* _Work instruction_
Your response should be a copy of each line in the listing below that includes the word "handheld".

* _Record excerpts_
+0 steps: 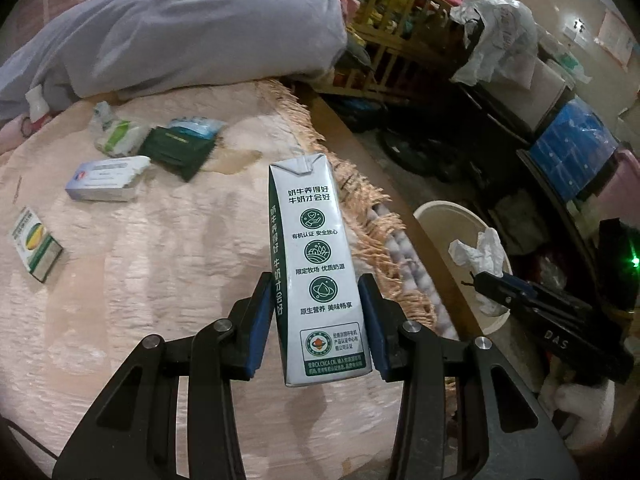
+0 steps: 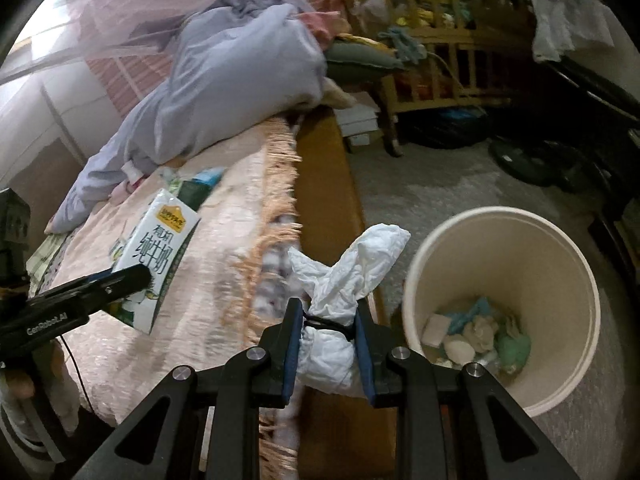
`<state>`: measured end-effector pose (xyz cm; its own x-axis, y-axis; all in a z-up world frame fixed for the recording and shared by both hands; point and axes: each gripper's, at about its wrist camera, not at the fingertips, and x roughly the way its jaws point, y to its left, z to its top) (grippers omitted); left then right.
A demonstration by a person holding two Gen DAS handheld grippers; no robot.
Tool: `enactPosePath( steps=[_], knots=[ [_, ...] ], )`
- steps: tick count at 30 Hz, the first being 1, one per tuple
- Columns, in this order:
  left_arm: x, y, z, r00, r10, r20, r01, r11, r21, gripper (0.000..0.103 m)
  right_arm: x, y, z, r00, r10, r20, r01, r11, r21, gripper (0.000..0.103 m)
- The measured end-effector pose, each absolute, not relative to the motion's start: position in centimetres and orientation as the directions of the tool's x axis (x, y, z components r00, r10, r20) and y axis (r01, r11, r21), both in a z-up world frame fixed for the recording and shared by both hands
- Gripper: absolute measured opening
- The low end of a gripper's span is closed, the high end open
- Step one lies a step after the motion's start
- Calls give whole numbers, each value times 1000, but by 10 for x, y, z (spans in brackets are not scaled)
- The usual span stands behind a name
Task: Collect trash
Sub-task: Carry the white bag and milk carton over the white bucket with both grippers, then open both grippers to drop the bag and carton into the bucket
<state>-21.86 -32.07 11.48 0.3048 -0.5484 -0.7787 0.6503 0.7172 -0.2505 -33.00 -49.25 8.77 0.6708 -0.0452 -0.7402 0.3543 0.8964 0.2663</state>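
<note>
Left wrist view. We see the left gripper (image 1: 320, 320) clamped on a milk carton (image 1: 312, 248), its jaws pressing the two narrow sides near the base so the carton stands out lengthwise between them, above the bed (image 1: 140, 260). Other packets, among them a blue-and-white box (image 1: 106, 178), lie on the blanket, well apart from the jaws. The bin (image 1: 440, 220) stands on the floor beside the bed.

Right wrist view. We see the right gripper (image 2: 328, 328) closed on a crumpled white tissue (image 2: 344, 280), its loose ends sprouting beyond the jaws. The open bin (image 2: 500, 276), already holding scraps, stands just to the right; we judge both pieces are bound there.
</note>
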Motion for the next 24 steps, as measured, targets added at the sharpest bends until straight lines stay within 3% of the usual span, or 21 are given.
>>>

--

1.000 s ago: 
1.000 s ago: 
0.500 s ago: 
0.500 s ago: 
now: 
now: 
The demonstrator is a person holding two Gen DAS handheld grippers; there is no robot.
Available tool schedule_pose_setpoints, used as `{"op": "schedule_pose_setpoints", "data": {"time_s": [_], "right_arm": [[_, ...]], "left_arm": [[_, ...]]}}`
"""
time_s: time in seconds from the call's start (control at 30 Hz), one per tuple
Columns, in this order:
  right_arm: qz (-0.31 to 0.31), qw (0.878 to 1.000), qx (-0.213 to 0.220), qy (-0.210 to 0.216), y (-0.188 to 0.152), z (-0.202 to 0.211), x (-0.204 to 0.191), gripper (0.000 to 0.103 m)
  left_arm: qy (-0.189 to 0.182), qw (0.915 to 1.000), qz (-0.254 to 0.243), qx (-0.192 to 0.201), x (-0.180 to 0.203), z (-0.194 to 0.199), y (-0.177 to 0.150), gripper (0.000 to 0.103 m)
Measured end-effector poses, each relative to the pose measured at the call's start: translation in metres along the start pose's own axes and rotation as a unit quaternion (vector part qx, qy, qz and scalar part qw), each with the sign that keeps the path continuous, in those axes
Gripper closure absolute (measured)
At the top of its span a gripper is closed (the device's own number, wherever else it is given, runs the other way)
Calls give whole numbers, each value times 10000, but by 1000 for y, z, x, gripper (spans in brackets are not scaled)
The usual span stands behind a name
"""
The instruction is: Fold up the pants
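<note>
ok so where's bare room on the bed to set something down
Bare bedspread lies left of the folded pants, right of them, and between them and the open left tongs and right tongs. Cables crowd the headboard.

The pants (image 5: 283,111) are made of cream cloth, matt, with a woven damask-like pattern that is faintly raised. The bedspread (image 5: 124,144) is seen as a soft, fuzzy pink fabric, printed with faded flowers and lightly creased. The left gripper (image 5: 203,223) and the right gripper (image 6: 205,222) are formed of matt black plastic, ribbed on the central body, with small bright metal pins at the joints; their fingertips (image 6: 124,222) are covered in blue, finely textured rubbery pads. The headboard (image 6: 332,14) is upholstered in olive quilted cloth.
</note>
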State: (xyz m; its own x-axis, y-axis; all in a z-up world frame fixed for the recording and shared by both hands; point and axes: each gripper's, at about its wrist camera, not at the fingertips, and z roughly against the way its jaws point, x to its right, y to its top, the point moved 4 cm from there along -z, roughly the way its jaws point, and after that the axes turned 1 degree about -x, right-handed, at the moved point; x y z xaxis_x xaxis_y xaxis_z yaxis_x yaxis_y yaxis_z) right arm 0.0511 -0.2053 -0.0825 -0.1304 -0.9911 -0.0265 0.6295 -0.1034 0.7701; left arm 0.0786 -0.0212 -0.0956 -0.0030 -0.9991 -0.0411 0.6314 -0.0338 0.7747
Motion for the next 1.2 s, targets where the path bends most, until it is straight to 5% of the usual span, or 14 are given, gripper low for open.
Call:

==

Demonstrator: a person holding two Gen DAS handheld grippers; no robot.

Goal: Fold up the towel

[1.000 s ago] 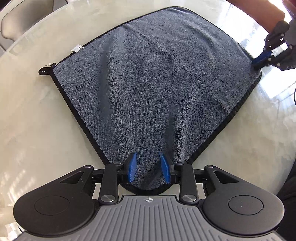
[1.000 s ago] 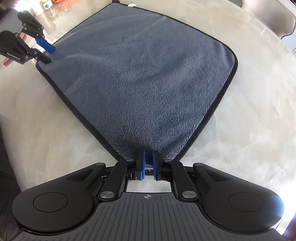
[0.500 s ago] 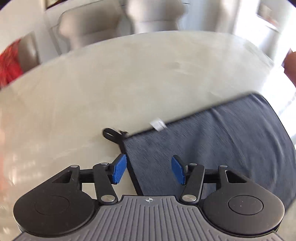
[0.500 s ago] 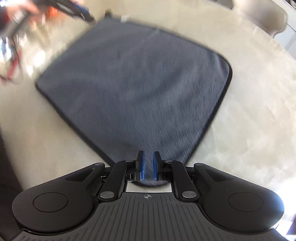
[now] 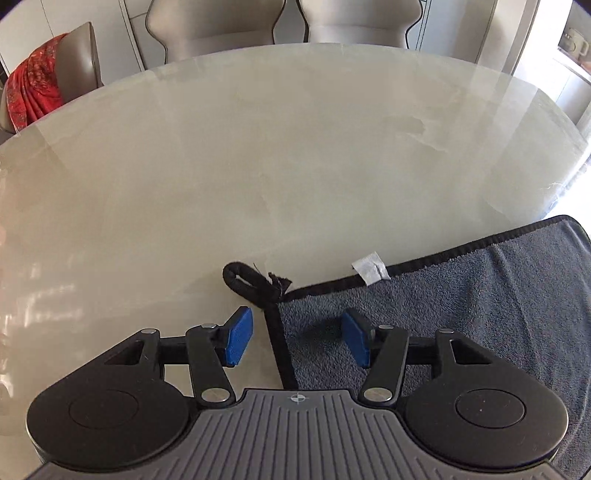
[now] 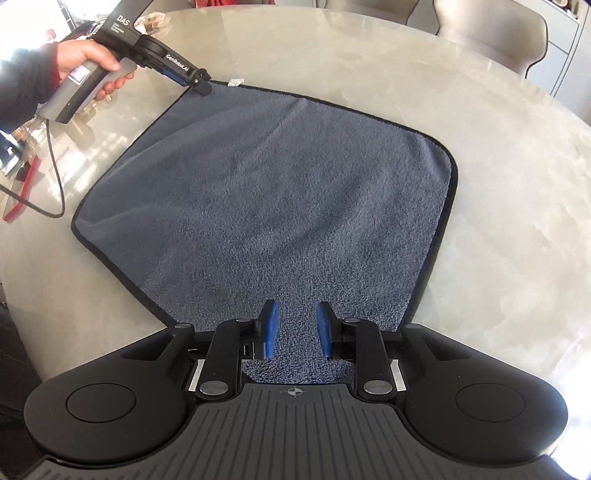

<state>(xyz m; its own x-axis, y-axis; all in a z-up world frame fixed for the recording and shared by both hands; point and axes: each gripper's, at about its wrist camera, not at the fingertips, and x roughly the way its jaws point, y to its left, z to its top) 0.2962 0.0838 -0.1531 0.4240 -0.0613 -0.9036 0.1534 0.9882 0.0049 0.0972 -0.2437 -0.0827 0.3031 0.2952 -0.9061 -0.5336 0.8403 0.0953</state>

* _Answer for this exercise_
A demonstration by a person holding two Gen DAS handheld grippers; no robot.
The demonstrator is a person holding two Gen DAS handheld grippers; there is no robot.
Demonstrator: a person holding two Gen DAS handheld grippers; no robot.

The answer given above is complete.